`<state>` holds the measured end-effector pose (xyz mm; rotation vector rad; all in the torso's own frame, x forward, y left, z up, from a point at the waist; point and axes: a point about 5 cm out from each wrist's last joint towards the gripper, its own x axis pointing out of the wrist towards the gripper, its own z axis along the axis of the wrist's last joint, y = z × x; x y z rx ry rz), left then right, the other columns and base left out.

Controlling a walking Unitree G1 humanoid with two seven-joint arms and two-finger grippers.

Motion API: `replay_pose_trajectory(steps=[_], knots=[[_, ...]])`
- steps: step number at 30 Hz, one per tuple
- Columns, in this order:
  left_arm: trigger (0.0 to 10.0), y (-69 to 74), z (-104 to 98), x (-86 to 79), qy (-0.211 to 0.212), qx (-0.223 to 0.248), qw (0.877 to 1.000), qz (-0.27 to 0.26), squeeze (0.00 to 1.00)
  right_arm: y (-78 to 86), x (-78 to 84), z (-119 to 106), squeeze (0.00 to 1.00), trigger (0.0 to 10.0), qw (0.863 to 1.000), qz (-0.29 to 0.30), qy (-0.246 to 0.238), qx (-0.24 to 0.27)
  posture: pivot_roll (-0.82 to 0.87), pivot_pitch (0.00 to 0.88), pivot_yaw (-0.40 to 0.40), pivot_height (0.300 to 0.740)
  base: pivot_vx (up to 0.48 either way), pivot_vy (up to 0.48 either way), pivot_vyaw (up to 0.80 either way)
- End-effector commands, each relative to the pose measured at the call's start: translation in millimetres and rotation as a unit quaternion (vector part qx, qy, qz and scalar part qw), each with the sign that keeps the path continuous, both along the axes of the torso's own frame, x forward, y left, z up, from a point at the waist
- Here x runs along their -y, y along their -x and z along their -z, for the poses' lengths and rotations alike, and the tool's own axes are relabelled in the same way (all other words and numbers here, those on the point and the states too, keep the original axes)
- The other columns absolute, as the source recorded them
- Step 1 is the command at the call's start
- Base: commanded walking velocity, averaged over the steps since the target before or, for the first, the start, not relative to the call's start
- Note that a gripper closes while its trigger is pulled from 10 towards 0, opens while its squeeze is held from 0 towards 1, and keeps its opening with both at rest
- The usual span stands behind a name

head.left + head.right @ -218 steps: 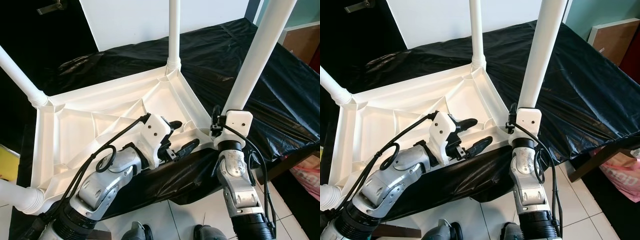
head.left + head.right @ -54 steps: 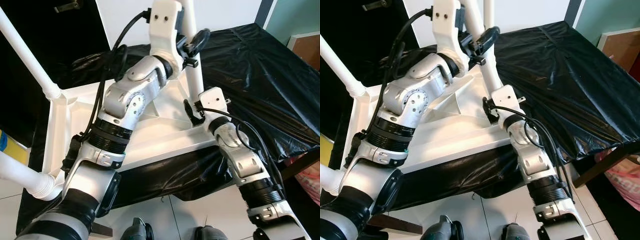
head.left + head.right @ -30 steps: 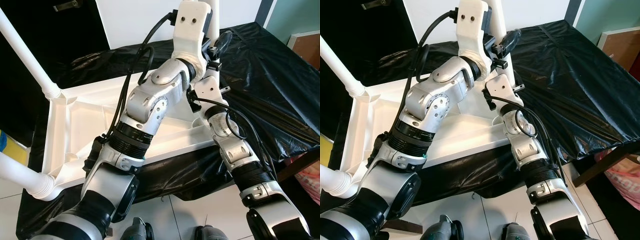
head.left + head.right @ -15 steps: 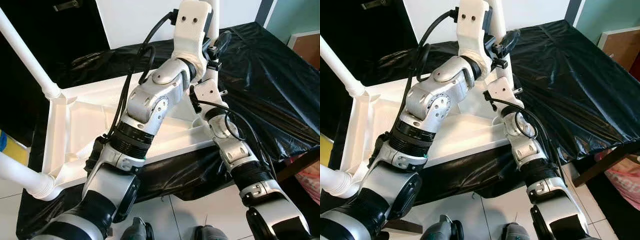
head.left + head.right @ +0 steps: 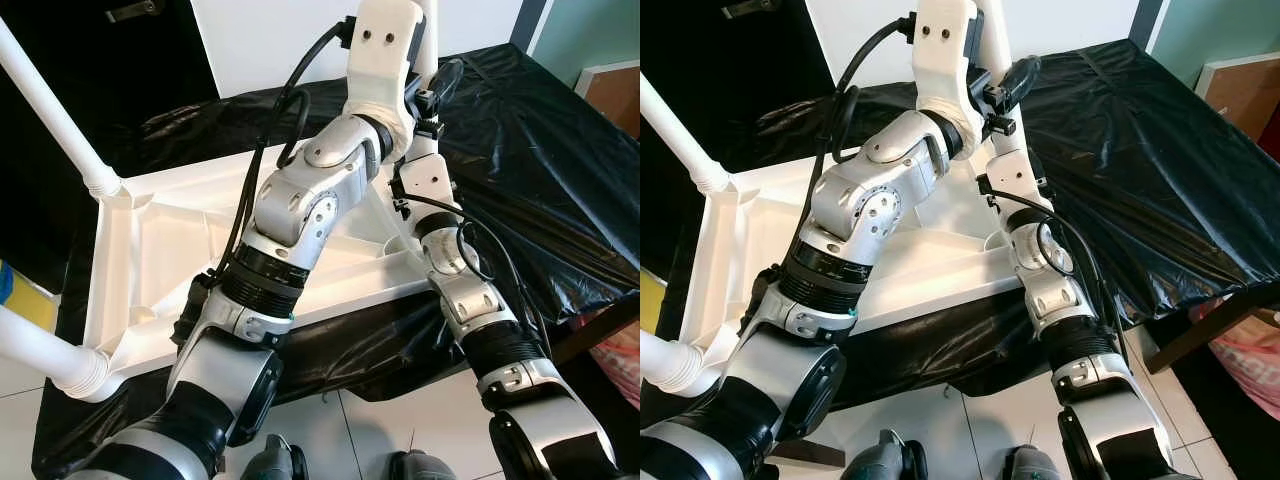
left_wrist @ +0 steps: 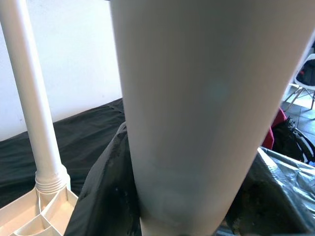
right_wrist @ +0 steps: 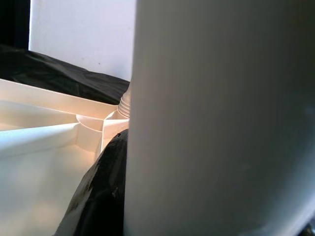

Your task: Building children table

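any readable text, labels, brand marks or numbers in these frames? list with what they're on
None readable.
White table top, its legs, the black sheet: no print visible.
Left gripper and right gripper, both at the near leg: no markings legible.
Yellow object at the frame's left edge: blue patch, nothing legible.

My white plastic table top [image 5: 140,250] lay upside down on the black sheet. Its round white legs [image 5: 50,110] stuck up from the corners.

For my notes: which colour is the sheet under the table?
Black sheet, best in the left eye view.
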<state>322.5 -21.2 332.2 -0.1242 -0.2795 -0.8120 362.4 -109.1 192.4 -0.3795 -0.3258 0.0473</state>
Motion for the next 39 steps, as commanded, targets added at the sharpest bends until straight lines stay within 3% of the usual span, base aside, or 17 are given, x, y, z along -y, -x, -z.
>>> replay_pose_trajectory(steps=[1,2,3,10,11,17,25,34,39], knots=[[10.0,8.3,-14.3,2.7,0.01,0.034,0.999,0.024,0.0,0.1,-4.1,5.1,0.0,0.0,1.0,-0.005,0.001,-0.009,-0.05,0.082,0.058,0.74,0.0,0.0,0.0],[10.0,8.3,-14.3,2.7,0.01,0.034,0.999,0.024,0.0,0.1,-4.1,5.1,0.0,0.0,1.0,-0.005,0.001,-0.009,-0.05,0.082,0.058,0.74,0.0,0.0,0.0],[10.0,8.6,-14.5,2.1,0.017,0.032,0.999,0.03,1.0,0.2,-3.4,5.1,0.0,10.0,1.0,-0.002,-0.005,-0.01,-0.05,0.083,0.058,0.74,0.0,0.0,0.0],[10.0,8.6,-13.7,-1.5,0.031,0.039,0.999,0.021,1.0,1.4,-0.2,4.6,0.0,10.0,0.999,0.005,-0.032,-0.014,-0.05,0.087,0.059,0.74,0.0,0.0,0.0],[10.0,8.6,-12.9,-2.0,0.031,0.041,0.998,0.02,0.0,1.9,0.0,5.2,0.0,10.0,0.999,0.004,-0.037,-0.016,-0.05,0.088,0.057,0.74,0.0,0.0,0.0],[10.0,12.3,-7.4,-10.2,0.038,0.063,0.997,0.023,0.0,2.3,10.5,7.2,0.0,10.0,0.994,0.025,-0.098,-0.029,-0.05,0.089,0.056,0.74,0.0,0.0,0.0],[10.0,10.5,4.1,-23.2,0.038,0.081,0.996,-0.024,0.0,0.8,27.1,6.3,0.0,10.0,0.986,0.053,-0.155,-0.036,-0.06,0.081,0.049,0.74,0.0,0.0,0.0],[10.0,15.8,20.3,-29.5,0.023,0.09,0.995,-0.026,0.0,4.6,38.5,6.0,0.0,10.0,0.983,0.059,-0.173,-0.029,-0.05,0.075,0.038,0.74,0.0,0.0,0.0],[10.0,15.4,40.6,-32.3,-0.003,0.078,0.996,-0.033,0.0,9.8,43.0,4.1,0.0,10.0,0.982,0.051,-0.183,-0.019,-0.05,0.072,0.039,0.74,0.0,0.0,0.0]])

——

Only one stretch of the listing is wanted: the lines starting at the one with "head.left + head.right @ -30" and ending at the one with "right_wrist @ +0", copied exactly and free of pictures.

▶ **Answer box**
head.left + head.right @ -30 steps: 
head.left + head.right @ -15 steps: 
head.left + head.right @ +0 steps: 
left_wrist @ +0 steps: 
right_wrist @ +0 steps: 

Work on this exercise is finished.